BEGIN

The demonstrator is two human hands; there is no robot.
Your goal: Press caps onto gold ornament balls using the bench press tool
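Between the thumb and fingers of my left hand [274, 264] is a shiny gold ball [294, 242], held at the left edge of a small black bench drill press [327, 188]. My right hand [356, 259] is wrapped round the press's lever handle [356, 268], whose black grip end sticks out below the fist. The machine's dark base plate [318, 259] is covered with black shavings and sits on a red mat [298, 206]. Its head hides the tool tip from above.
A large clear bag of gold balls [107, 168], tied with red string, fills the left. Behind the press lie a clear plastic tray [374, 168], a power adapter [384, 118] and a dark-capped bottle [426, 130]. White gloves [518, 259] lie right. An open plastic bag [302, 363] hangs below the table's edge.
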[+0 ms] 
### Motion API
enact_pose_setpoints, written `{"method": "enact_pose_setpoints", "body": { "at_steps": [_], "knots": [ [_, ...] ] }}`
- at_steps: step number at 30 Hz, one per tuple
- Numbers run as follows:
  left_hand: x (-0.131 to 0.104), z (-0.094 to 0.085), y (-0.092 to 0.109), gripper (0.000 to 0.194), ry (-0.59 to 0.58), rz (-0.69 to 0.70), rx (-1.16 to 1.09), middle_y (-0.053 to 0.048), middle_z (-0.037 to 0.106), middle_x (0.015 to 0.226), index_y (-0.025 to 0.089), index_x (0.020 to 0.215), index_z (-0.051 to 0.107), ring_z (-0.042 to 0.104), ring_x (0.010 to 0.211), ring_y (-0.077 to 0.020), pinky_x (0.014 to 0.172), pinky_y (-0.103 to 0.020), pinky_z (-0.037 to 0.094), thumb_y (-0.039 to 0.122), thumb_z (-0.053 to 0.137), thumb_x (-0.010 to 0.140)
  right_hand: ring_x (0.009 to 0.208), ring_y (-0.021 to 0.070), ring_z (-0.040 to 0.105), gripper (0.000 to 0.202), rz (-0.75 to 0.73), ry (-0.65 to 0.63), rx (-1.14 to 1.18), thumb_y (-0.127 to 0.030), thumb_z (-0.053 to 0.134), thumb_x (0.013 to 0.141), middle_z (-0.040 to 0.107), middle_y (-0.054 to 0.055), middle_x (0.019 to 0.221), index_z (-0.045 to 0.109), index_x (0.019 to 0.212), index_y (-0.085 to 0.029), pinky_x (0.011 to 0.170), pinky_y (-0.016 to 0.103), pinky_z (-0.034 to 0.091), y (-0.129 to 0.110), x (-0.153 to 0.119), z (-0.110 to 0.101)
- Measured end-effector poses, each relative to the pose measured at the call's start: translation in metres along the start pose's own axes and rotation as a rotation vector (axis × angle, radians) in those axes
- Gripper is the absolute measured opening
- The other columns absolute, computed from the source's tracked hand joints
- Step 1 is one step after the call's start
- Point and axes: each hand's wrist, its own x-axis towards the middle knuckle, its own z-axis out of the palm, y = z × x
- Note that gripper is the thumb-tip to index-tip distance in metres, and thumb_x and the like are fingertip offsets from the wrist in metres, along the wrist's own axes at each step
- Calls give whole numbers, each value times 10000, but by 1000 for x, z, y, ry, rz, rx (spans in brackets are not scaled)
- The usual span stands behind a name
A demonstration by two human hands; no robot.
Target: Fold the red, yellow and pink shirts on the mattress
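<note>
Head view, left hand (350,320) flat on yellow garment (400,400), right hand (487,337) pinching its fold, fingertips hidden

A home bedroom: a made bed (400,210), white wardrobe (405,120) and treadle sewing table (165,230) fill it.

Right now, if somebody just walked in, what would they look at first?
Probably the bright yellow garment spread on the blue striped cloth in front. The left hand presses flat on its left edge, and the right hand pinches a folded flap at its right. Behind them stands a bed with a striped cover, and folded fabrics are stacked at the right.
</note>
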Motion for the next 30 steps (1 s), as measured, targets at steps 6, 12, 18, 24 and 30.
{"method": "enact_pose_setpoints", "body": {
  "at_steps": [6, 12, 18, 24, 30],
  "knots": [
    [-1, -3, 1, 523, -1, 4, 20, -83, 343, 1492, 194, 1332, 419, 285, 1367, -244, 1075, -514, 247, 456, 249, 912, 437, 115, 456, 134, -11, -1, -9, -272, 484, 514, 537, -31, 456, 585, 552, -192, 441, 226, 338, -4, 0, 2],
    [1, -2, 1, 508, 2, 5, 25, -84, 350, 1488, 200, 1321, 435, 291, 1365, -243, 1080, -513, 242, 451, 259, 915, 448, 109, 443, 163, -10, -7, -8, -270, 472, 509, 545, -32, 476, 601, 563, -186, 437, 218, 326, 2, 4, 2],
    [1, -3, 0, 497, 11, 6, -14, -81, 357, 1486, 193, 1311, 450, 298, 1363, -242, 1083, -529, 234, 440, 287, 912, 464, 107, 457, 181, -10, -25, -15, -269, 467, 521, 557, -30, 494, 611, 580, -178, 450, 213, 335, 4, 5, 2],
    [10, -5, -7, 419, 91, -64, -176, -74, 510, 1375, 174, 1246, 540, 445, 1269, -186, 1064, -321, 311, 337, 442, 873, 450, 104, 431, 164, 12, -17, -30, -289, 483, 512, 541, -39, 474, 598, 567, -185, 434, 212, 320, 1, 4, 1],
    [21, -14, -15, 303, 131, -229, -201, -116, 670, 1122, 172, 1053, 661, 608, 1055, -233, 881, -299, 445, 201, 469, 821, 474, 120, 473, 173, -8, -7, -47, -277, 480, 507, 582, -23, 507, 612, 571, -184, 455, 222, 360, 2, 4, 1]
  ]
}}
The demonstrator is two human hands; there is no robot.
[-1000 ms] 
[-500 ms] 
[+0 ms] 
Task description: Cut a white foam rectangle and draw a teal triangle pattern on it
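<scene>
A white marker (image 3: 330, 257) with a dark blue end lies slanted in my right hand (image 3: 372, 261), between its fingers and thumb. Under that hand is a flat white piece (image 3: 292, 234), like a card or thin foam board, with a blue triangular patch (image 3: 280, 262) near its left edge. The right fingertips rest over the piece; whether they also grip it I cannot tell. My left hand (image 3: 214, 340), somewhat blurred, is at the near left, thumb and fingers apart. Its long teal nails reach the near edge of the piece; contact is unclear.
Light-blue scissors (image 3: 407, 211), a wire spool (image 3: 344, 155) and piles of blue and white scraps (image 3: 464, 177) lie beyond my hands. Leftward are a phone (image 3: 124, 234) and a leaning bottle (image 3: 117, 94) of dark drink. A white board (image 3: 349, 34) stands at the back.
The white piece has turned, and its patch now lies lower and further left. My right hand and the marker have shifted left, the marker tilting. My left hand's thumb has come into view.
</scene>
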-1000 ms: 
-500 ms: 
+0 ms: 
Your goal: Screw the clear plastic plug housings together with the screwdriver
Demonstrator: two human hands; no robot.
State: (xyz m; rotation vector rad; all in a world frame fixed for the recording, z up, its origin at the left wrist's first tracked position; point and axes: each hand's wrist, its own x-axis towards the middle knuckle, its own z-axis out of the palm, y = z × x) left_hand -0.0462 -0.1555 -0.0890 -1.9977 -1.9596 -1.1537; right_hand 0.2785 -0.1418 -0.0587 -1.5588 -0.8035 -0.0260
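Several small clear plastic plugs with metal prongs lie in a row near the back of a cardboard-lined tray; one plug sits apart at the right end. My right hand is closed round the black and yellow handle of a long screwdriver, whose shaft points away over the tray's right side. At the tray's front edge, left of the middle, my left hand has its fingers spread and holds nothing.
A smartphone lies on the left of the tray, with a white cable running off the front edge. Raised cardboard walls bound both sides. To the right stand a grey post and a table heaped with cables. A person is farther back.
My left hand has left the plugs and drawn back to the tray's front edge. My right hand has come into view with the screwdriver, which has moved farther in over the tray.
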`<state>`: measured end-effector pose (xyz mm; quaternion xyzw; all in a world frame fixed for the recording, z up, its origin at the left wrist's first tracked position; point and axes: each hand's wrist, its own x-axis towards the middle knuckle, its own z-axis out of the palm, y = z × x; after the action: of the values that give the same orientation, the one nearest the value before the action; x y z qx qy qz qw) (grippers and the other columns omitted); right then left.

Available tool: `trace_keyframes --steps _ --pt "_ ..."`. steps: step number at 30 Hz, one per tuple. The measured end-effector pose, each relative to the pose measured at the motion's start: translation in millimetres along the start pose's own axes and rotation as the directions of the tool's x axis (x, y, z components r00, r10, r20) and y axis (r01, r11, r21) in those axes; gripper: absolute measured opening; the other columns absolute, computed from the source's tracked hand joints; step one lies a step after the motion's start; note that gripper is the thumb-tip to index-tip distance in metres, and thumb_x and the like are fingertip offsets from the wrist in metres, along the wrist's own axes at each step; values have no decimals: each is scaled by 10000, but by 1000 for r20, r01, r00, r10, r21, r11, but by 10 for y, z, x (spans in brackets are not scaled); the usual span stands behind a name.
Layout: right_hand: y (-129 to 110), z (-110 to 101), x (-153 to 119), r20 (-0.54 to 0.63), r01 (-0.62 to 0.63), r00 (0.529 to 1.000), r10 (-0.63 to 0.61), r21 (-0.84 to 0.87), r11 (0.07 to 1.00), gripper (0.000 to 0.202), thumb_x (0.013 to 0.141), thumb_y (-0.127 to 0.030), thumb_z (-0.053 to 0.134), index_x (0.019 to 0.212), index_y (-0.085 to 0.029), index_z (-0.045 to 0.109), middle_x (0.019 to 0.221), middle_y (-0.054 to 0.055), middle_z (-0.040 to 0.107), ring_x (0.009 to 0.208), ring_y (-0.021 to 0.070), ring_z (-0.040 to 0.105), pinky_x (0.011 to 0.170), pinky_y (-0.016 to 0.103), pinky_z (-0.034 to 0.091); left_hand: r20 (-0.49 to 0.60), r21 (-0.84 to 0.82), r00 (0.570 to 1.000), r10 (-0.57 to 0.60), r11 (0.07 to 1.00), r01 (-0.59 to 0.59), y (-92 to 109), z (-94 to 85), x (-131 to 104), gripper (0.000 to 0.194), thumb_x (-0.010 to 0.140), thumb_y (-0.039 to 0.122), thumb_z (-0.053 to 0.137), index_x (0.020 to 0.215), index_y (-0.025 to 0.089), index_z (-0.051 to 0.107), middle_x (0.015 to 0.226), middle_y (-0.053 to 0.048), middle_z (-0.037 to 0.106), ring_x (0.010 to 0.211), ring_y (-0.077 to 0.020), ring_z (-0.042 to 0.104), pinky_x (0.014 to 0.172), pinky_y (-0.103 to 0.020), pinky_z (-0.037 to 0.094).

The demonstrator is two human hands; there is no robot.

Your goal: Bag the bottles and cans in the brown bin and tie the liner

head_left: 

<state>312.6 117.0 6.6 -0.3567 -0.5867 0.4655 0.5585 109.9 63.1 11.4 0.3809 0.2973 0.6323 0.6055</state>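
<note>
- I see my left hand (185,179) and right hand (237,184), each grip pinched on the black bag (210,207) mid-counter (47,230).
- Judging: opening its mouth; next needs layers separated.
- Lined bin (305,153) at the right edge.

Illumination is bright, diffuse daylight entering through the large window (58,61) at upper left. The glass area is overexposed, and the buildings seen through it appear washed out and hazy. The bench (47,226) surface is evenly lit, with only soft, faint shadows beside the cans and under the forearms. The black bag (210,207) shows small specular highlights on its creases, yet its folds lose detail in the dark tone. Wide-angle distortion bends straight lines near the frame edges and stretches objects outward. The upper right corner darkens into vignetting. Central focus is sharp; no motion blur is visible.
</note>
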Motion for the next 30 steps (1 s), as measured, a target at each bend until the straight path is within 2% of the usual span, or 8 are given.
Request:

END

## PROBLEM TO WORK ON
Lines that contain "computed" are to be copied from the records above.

## RESPONSE TO THIS TASK
- The other columns absolute, computed from the source's tracked hand joints
Available tool: `trace_keyframes --steps _ --pt "_ ..."`. steps: step number at 30 Hz, one per tuple. The measured end-effector pose, each relative to the pose measured at the motion's start: translation in millimetres along the start pose's own axes and rotation as the directions of the tool's x axis (x, y, z components r00, r10, r20) and y axis (r01, r11, r21) in those axes; gripper: absolute measured opening; the other columns absolute, computed from the source's tracked hand joints; step one lies a step after the motion's start; note that gripper is the thumb-tip to index-tip distance in metres, and thumb_x and the like are fingertip offsets from the wrist in metres, along the wrist's own axes at each step; values have no decimals: each is scaled by 10000, but by 1000 for r20, r01, r00, r10, r21, r11, but by 10 for y, z, x (spans in brackets are not scaled); the usual span stands behind a name.

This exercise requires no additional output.